"The Right to Be Greedy" (First Discussion Thread)

the false dichotomy between individualism and collectivism

So, before introducing my thoghts on this reading, I'd like to say that despite agreeing this is a false dichotomy (between individualism and collectivism), there's a very similar and real dichotomy (an unilateral one) that makes collectivists tatically avoid individualists in a conjuncture of political stagnancy/apathy or in a pre-revolutionary environment. Why that? Because at these moments collectivists feel that people are in need of union and harmony of action.

Are they wrong or right? Not so much, I think. -jk ...But some collectivists are wrong when they deny the very existence of primitive greed and selfishness. You see, if the conclusion must be to seek for an expanded form of egoism... I don't think so.
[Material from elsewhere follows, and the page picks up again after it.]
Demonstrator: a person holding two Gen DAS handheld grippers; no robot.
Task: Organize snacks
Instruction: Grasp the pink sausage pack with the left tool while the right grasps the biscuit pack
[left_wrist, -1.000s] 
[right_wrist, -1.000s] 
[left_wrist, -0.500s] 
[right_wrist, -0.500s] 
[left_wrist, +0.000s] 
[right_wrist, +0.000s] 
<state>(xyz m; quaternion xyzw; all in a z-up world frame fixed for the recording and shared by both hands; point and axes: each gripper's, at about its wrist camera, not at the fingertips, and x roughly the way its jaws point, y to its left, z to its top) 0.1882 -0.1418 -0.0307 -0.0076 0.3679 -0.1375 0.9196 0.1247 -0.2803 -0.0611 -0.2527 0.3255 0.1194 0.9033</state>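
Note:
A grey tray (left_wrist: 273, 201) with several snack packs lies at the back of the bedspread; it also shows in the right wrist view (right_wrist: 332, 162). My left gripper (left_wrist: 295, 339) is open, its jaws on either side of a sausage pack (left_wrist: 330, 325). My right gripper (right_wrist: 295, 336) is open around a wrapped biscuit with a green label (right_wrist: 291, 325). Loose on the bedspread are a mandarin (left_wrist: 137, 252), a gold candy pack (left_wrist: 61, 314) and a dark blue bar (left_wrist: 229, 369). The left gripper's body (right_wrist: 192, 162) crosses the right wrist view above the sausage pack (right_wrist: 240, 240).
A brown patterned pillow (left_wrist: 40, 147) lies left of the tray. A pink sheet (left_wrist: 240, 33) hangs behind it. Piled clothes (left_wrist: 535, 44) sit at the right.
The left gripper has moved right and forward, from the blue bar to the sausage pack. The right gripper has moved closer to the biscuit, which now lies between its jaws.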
I think we should accept the existence of egoism. Not necessarily take egoism as the foundation of a communist society, mainly because this "expanded egoism" is exactly beyond the individual, it reaches the collective, like ubuntu (the philosophy). I prefer to call it "ambition", not greed neither selfishness. My understanding of collectivism was never the denial of individual, but the respect (not acceptance; not subordination) for the others will. Sometimes we'll want things that might make others disagree and it's not a matter of not being greed enough, it's a matter of diversity of individualities or even a matter of too much greed for power.
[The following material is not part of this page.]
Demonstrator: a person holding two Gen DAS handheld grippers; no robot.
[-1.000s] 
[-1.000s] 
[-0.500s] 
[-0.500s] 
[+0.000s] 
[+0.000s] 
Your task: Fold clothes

Egoism is an individual expression, if one's understanding of egoism is to get wealth through exploitation, I don't think you can change him/her by spreading the message of peace and love: no, man, you're not being greedy enough. If one's (narrow) egoism leads her/him to exploitation I have no problem with its supression.

The challenge is not simply to acept greed, and hope it will turn against itself. But as we can understand it as part our subjectivity, we should overcome the old bias against all forms of greed/egoism/individualism identifying it's healthy forms in contrast to its bourgeois' manifestations (narrow).